Assigned task
Using the data beneath this instruction, retype only the lines from the one that contains "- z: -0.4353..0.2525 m" down to the one that contains "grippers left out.", both included, exactly as they appear.

=== Records to process ===

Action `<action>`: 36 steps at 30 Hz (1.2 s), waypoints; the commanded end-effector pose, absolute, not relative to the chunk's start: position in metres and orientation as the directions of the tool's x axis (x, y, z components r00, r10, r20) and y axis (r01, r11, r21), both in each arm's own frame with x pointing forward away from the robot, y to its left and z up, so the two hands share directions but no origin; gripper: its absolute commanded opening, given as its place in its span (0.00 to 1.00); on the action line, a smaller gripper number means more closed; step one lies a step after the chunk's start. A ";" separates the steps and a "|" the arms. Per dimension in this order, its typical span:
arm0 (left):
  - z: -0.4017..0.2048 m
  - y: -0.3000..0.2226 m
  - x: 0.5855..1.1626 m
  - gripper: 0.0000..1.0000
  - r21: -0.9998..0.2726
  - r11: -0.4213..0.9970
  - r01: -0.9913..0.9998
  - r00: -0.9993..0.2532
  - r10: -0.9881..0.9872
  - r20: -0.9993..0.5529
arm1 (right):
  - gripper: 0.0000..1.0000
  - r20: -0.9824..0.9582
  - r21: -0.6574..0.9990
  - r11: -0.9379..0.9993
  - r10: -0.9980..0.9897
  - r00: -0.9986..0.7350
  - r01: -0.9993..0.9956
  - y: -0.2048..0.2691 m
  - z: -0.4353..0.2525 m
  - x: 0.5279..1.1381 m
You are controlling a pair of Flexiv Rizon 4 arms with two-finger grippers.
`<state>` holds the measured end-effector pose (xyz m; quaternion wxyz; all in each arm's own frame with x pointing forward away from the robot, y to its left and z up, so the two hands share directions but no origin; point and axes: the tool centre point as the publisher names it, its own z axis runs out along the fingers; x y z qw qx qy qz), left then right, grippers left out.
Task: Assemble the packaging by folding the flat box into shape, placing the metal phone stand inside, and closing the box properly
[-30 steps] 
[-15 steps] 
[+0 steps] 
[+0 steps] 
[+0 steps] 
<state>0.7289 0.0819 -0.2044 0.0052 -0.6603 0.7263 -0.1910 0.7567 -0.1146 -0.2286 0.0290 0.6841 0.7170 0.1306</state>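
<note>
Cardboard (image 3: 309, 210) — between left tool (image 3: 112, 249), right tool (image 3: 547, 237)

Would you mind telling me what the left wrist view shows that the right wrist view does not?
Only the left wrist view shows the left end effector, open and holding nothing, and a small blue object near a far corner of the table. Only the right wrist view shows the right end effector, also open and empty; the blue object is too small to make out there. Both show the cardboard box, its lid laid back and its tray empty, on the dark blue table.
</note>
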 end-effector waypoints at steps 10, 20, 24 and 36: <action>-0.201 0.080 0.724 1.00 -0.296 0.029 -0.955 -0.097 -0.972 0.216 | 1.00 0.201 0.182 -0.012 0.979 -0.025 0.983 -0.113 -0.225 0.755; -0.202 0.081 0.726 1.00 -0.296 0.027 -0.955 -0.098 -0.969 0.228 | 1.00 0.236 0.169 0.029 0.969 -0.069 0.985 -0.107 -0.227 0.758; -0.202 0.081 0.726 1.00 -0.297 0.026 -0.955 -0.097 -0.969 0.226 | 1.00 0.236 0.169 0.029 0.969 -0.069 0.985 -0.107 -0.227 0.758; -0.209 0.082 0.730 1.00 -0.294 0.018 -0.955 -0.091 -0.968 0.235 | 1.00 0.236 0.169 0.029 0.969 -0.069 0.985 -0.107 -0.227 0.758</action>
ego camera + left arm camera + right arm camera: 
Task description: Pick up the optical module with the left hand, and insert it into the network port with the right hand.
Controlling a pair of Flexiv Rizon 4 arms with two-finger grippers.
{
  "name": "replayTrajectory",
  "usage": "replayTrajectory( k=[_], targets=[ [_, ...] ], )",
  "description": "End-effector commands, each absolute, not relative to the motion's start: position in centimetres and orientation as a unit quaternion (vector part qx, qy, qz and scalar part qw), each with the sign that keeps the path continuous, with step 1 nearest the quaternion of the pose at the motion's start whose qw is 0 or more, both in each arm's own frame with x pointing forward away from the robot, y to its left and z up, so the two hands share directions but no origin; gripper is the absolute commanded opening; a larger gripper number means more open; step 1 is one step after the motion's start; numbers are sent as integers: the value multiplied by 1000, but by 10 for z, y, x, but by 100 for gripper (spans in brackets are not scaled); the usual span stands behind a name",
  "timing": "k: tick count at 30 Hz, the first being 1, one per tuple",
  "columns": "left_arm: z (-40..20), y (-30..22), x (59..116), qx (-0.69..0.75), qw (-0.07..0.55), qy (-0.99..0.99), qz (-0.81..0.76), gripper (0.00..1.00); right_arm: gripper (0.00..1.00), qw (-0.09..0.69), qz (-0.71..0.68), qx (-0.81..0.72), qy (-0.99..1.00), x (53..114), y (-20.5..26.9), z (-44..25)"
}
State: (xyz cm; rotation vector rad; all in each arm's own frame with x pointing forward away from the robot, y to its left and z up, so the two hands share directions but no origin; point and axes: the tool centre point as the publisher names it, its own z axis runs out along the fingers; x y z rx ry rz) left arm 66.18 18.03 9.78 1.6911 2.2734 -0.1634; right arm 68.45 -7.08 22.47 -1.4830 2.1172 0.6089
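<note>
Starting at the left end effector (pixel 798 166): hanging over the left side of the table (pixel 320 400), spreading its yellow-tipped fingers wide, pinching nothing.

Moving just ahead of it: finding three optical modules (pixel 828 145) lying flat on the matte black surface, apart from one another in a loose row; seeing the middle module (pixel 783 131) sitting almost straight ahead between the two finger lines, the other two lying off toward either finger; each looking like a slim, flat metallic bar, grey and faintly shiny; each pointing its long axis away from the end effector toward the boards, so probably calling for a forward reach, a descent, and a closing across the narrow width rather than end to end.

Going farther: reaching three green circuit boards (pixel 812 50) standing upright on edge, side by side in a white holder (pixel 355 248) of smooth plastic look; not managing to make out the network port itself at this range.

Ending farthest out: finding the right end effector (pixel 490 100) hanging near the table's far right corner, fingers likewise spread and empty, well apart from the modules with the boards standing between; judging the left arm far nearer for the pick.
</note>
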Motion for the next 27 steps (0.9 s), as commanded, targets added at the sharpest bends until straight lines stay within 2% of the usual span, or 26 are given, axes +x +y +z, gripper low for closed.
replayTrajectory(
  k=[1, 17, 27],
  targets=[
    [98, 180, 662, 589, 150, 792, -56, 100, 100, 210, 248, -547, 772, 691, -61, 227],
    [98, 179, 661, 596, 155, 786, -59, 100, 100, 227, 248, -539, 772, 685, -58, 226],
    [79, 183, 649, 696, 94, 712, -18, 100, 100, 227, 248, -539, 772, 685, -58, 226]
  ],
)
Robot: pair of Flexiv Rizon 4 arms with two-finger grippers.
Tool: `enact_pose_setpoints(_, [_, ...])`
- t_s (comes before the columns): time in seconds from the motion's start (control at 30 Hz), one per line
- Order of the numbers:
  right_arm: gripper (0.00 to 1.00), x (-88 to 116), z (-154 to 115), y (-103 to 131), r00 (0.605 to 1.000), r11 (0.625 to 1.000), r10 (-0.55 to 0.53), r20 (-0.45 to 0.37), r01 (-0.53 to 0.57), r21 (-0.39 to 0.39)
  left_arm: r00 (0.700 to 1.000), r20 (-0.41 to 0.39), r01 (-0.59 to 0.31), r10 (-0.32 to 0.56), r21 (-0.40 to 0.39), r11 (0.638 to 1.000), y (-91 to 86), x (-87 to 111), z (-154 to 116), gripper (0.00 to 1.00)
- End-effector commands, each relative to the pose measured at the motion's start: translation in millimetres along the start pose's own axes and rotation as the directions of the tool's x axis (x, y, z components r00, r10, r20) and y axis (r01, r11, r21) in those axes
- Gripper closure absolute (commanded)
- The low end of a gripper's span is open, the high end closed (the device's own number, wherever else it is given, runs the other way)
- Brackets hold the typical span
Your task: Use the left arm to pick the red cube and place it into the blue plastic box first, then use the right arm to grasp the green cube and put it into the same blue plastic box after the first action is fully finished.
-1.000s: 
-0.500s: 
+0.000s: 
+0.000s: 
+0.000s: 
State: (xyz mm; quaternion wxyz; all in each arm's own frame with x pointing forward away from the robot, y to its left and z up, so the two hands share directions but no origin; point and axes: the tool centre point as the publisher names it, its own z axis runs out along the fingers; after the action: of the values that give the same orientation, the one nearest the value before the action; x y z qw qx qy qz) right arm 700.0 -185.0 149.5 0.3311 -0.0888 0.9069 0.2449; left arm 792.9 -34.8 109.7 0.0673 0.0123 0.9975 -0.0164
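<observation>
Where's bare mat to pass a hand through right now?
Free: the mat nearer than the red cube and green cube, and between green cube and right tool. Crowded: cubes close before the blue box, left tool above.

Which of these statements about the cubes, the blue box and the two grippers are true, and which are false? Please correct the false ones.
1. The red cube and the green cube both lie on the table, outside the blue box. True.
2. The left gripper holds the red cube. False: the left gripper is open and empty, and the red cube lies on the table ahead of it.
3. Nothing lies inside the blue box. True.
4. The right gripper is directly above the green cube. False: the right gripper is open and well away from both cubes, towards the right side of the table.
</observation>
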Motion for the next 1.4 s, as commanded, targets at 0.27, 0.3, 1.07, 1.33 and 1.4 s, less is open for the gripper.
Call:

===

Response to this exercise
  - z: -0.4353..0.2525 m
  - x: 0.5279..1.1381 m
You are controlling a pair of Flexiv Rizon 4 arms with two-finger grippers.
`<state>` holds the measured end-effector pose (xyz m; quaternion wxyz; all in each arm's own frame with x pointing forward away from the robot, y to its left and z up, so the two hands share directions but no origin; point and axes: the tool centre point as the publisher names it, its own z axis runs out along the fingers; x y z qw qx qy qz), left then right, grippers left out.

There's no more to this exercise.